- Interactive map of Flo
- Flo Location within Vestland Flo Location within Norway
- Coordinates: 61°56′44″N 7°01′29″E﻿ / ﻿61.9456°N 7.0247°E
- Country: Norway
- Region: Western Norway
- County: Vestland
- District: Nordfjord
- Municipality: Stryn Municipality
- Elevation: 74 m (243 ft)
- Time zone: UTC+01:00 (CET)
- • Summer (DST): UTC+02:00 (CEST)
- Post Code: 6783 Stryn

= Flo, Norway =

Village in Stryn Municipality, Norway

Flo is a small village in Stryn Municipality in Vestland county, Norway. It is located on the northern shore of the lake Oppstrynsvatn, about 18 km east of the municipal center of Stryn. Directly south across the lake is the Jostedalsbreen nasjonalparksenter, a visitor center for the nearby Jostedalsbreen National Park.

==Notable people==
Flo has become famous as the ancestral home of national and international footballers, all of whom are related: The brothers Kjell Rune Flo, Jostein Flo, Tore André Flo, and Jarle Flo, all of whom grew up in nearby Stryn, as well as their cousin Håvard Flo who grew up in Flo.
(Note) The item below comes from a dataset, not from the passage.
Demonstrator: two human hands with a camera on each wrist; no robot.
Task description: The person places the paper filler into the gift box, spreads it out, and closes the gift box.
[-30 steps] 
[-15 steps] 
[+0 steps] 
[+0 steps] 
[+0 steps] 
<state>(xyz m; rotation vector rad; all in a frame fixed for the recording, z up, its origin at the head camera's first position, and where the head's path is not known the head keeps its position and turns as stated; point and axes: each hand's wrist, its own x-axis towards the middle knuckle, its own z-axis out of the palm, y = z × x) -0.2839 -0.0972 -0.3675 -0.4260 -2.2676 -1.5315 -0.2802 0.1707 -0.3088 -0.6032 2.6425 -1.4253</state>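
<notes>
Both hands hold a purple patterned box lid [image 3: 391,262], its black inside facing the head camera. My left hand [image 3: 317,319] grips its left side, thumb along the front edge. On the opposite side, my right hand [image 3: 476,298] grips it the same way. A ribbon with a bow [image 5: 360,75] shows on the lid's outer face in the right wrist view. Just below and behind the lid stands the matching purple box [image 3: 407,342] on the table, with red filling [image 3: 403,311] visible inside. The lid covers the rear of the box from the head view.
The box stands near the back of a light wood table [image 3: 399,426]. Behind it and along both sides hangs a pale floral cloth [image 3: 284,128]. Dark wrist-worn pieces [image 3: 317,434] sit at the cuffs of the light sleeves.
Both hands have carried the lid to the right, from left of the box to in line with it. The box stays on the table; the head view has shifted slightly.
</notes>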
In addition Kjell Rune's son Ulrik Flo and Håvard's nephew Per Egil Flo have played for Sogndal Fotball in the Tippeligaen. Per Egil Flo now plays for Slavia Prague. All in all, seven members of the Flo family have played in Tippeligaen, and four (Jostein, Håvard, Tore André and Per Egil) have played for Norway's national team.